Administrative I-9 audits are clearly the tool of choice for ICE in most worksite enforcement cases. Brett reiterated that inspections are initiated from leads of specific wrong-doing or against employers that are involved in critical infrastructure. The amount and type of information requested (in the notice and subpoena) often vary based on the nature of the allegation and the workload of the auditor. ICE will soon be utilizing a “national subpoena generator” template that will standardize the format of these letters and thus promote some consistency. Individual agencies or agents, however, will retain some discretion as to what information can be requested. Speaking of discretion, many employers are struggling these days to choose the right electronic I-9 solution, especially in light of the well-publicized Abercrombie & Fitch settlement. Despite the need for plain-English electronic standards or even an “ICE certification” program, Brett indicated that ICE has no intention of certifying software programs or issuing public guidance. Instead, Brett simply indicated that each inspection is handled differently, and the inspector will be left to use his or her own judgment in ensuring that the system meets the requirements listed in the regulations.  Sounds a bit vague, right? When pressed further though, Brett discussed two specific requirements that form an integral part of an ICE electronic I-9 investigation: (1) audit trails that follow the regulations for determining the who, what, when, where and why of I-9 actions, and (2) capturing ALL of the required data as you normally would in the paper I-9 world. This last point, in particular, appears to have tripped up Abercrombie to some degree, although the exact details are still unknown. Bottom line: choose your electronic I-9 software and provider carefully!

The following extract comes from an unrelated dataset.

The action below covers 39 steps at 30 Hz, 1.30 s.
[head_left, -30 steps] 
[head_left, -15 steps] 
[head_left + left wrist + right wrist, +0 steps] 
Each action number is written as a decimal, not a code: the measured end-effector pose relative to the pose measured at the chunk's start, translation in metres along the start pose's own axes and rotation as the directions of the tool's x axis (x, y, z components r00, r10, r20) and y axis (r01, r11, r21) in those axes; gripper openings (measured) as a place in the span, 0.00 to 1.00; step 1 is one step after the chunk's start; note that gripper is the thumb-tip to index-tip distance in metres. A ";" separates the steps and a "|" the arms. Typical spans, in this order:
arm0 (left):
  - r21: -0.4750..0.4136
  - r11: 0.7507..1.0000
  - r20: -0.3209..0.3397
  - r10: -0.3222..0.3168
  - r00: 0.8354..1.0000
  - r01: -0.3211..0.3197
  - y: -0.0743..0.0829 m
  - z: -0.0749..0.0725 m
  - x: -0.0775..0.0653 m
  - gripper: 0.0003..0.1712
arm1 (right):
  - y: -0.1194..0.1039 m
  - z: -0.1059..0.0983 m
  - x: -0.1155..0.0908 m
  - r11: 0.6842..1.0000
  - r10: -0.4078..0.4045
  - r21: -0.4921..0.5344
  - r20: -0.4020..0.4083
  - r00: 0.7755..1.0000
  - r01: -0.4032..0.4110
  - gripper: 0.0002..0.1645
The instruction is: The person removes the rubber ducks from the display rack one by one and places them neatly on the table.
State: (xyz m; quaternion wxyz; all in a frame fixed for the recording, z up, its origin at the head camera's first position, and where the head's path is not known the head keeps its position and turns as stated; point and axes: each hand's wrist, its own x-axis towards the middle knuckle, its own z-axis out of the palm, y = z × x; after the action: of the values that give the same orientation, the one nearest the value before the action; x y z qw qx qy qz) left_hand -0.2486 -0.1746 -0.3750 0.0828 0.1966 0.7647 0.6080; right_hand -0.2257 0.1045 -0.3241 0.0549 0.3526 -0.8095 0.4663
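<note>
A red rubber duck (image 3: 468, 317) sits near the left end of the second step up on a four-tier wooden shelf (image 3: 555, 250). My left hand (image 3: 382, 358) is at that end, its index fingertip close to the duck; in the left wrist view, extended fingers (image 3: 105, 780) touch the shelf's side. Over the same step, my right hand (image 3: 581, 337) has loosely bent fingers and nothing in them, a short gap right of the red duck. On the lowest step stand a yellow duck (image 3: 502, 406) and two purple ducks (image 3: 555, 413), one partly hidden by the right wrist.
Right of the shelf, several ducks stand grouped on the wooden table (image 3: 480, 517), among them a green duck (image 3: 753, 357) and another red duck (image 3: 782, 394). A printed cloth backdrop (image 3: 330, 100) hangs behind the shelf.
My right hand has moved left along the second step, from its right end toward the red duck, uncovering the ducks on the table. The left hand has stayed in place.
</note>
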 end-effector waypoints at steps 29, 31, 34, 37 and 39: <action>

I-9 Enforcement Meets E-Verify

For the most part, E-Verify enforcement has been nonexistent with the exception of a few compliance letters or OSC (Office of Special Counsel) interventions against employers that are found to be misusing the system. This does not, however, mean that your E-Verify  behavior is unlikely to be scrutinized. Far from it. During an investigation, ICE will often request copies of supporting documents (which an employer may be required to retain for photo tool purposes) or they can make an inter-agency request for specific case data from E-Verify. In this regard, ICE is primarily looking for evidence of deliberate misuse of the system which would constitute a criminal violation, but this could easily change to more “technical” probes in the future.

What’s Lies Ahead?

When it comes to I-9 and E-Verify compliance, there’s always some new policy, practice, or even regulation brewing behind the scenes which can drastically alter the landscape. And believe me, this meeting did not disappoint! Here’s the latest scoop of I-9 and E-Verify developments coming soon:

  • Revised field guidance regarding fines and regulation interpretation to SACs. A redacted version will be made public simultaneously without the need for a FOIA (Freedom of Information Act) request.
  • AILA’s verification committee is working to produce an outline to show an employer how it can correct I-9 deficiencies and demonstrate good faith
  • New version of the M-274 Employer Handbook, the often-consulted treatise on I-9 compliance rules.
  • OSC guidance on dealing with SSA No-match letters. OSC released undated guidance on this topic last week.